Tracking Neptune's Migration History through High-Perihelion Resonant Trans-Neptunian Objects
Kaib et al
Recently, Sheppard et al. (2016) presented the discovery of 7 new trans-Neptunian objects with perihelia beyond 40 AU with moderate eccentricities and semimajor axes over 50 AU. Like the handful of previously known bodies on similar orbits, these objects' semimajor axes are just beyond the Kuiper belt edge and clustered around mean motion resonances (MMRs) with Neptune. The objects likely obtained their observed orbits while trapped in a MMR, where the Kozai-Lidov mechanism can raise their perihelia.

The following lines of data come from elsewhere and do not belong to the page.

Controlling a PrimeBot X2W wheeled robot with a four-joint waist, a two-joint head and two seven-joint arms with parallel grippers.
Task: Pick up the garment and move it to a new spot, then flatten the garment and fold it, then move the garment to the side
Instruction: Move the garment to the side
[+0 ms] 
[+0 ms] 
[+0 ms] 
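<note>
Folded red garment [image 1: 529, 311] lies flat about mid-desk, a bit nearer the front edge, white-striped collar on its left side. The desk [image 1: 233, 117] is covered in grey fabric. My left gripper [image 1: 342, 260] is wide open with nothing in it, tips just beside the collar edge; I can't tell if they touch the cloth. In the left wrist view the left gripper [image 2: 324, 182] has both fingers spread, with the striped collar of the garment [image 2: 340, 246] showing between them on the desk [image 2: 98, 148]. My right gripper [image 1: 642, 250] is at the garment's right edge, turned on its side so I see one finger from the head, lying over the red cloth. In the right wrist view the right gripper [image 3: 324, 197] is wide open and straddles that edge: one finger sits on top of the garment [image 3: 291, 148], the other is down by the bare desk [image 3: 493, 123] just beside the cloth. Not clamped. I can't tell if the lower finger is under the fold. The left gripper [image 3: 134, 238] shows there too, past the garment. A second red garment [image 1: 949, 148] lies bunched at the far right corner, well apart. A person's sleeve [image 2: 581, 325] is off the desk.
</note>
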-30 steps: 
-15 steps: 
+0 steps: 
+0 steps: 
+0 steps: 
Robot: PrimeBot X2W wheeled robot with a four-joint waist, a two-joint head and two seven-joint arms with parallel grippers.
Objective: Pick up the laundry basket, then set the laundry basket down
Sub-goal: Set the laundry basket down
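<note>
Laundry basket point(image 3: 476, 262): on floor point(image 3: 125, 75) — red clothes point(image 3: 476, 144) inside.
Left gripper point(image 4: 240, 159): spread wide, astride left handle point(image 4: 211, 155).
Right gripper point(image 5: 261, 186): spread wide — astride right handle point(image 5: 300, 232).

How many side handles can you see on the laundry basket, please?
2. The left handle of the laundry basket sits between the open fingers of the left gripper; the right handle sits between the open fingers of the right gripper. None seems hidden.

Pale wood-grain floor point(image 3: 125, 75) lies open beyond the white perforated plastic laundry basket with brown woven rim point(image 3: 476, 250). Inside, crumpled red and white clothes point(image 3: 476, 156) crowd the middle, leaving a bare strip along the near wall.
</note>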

This mechanism generates a high-perihelion population and also weakens Neptune's dynamical influence over these objects. Here we numerically model the production of this population under a variety of different migration scenarios for Neptune, varying both migration speed and migration smoothness. We find that high-perihelion objects near Neptunian MMRs constrain the nature of Neptune's migration. In particular, the population near the 3:1 MMR (near 62 AU) is especially useful due to its large population and short dynamical evolution timescale. If Neptune reaches its modern orbit after just ~100 Myrs or less of total migration time, we predict that ~90% of the high-perihelion objects near the 3:1 MMR will all have semimajor axes within 1 AU of each other, residing very near the modern resonance's center. On the other hand, if Neptune takes ~300 Myrs of total time to migrate to its final orbit, we expect ~50% of this population to be in dynamically fossilized orbits slightly closer (>~1 AU) to the Sun than the modern resonance location. We highlight 2015 KH162 as a likely member of this fossilized 3:1 population. Under any plausible migration scenario, the vast majority of high-perihelion objects in resonances more distant than the 4:1 MMR (near 76 AU) reach their orbits well after Neptune stops migrating and represent a recently generated, dynamically active population.